Farm Sustainability Rewards Project

Innovating On-farm Conservation Practices
Header image: Contour farming, photo by Jim Klousia
Wisconsin’s Green Fire (WGF), in partnership with Clean Wisconsin, led the Farm Sustainability Rewards (FSR) Project from 2023-2025. Funding for this project came from a cooperative agreement with the USDA Natural Resources Conservation Service. Due to funding disruptions, project work was paused in spring 2025.
The FSR Project worked to design a pilot program, with stakeholder input, aimed at rewarding farms that meet clear farm-wide sustainability performance benchmarks on a voluntary basis. The goal of this project was to identify increasingly protective and quantifiable benchmarks for allowable soil erosion rates, nitrogen and phosphorus losses, and greenhouse gas (GHG) emissions for each tier of performance.

Wisconsin farmers have a long tradition as committed conservationists. Yet, market realities and the current structure of government farm incentive programs too often result in failure to protect water quality in farm country and beyond. As a result, contamination of water supplies (from phosphorus, nitrates, bacteria, etc.) still threatens human health and the environment. These water quality issues effect an increasing number of rural residents in Wisconsin and surrounding regions.
Unlike one-time cost-share programs that focus on isolated practices, the FSR project developed a structure to offer qualifying producers annual per-acre financial reward payments for achieving key environmental goals on a continuing, farm-wide basis. The concept used field-tested models to estimate a farm’s average “footprint per acre” for soil erosion, nutrient loss and GHG emissions based on relevant farm characteristics and practices. Farms that do better in each of these categories (soil erosion, nutrient losses, and GHG emissions) can earn higher rewards.

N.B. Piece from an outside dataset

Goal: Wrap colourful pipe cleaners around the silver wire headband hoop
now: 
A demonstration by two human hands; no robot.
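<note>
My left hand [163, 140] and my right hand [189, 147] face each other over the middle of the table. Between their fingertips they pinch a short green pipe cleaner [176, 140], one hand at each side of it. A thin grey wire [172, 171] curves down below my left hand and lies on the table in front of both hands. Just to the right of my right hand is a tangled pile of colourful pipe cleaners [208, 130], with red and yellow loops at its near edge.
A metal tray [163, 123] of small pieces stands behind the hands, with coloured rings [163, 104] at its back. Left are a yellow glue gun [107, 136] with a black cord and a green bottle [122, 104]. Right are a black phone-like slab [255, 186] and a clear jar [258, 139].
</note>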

We believe that more positive outcomes are possible if we reassess investments in farm conservation through voluntary efforts. WGF members have been working for several years on better methods to use our investments that support farmers and farm conservation. With the FSR Project, the time has arrived to move forward with innovative approaches to on-farm conservation. This design provides a model to test these ideas at farm to watershed scale.
With dedicated staff and a larger team of stakeholders, the FSR Project helped develop and refine ideas that envision new ways of supporting farmers while conserving working lands and our state’s most precious resource, clean water.